Эвальд задумался, не спуская глаз с Барка, юного сына Скаги. Барк подчинится ему и сделает это с радостью. И они станут ослушниками короля, и тот отныне станет преследовать их по закону. Но если они взбунтуются, король, скорее всего, потерпит поражение, ибо с Эвальдом уйдет Дру, и южные горы вступят в союз с Ан Бегом и Кер Давом, пусть лишь на деле и никогда в душе. Наверное, и король почувствовал забрезжившую тень угрозы, ибо он дважды назвал его братом и говорил с учтивостью, обращаясь к нему. Лаоклан был хладнокровен, но и умен, несмотря на свою одержимость, с которой он усеял это поле мертвыми. И он знал, что нужно делать.
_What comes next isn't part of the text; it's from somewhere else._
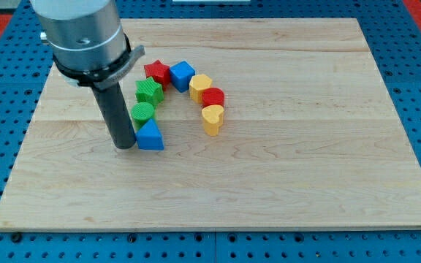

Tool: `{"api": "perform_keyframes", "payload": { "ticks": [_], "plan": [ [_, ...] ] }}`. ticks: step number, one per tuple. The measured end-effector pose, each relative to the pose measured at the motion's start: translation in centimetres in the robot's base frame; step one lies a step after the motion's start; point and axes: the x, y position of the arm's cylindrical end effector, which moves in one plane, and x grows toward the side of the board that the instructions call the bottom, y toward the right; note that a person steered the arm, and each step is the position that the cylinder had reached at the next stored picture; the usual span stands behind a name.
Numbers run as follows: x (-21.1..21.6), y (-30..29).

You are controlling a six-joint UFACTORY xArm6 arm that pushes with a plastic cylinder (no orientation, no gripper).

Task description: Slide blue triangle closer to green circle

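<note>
The blue triangle point(150, 136) is lying on the desk point(283, 168) directly below the green circle point(143, 112), toward the view's bottom, and the two are touching or all but touching. My tip point(125, 145) is sitting just to the view's left of the blue triangle, pressed against its left edge as far as I can tell. My tool is only a straight dark rod with nothing to spread or pinch, and it is standing upright with its lower end on the wood.

I am counting seven blocks in all, bending in an arch that is opening toward the view's bottom. Taking the green circle as my landmark: one green star point(149, 91) is sitting just above it, one red star point(156, 72) is lying above and slightly right of that, and one blue cube point(183, 75) is sitting right of the red star. Farther right of the green circle, one yellow block point(200, 86), one red block point(213, 98) and one yellow heart point(212, 119) are running down the arch's other leg, each touching the next. That is making two blue, two green, two red and two yellow.

The desk is a pale wooden board, lying on a blue perforated surface point(415, 88).
</note>
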Motion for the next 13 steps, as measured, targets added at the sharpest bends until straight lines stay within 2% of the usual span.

– Пойдем, – тихо сказал Эвальд Барку, и они пошли через поле, в котором, как камышины, раскачивались сломанные копья, торчащие из груди убитых, валялись клочья стягов Боглаха и Брадхита и раздавались предсмертные стоны.
Королевскую палатку раскинули среди развалин Дун-на-Хейвина, во дворе, рядом со старым дубом, чудом пережившим пожар. Колья вбили меж растрескавшихся камней, которыми был вымощен двор, на границе участка, где когда-то зеленел сад. Здесь прежде жили голуби. Теперь же люди вспугнули лишь темнокрылых ворон. В эти владения и удалился король, собрав к себе всех военачальников.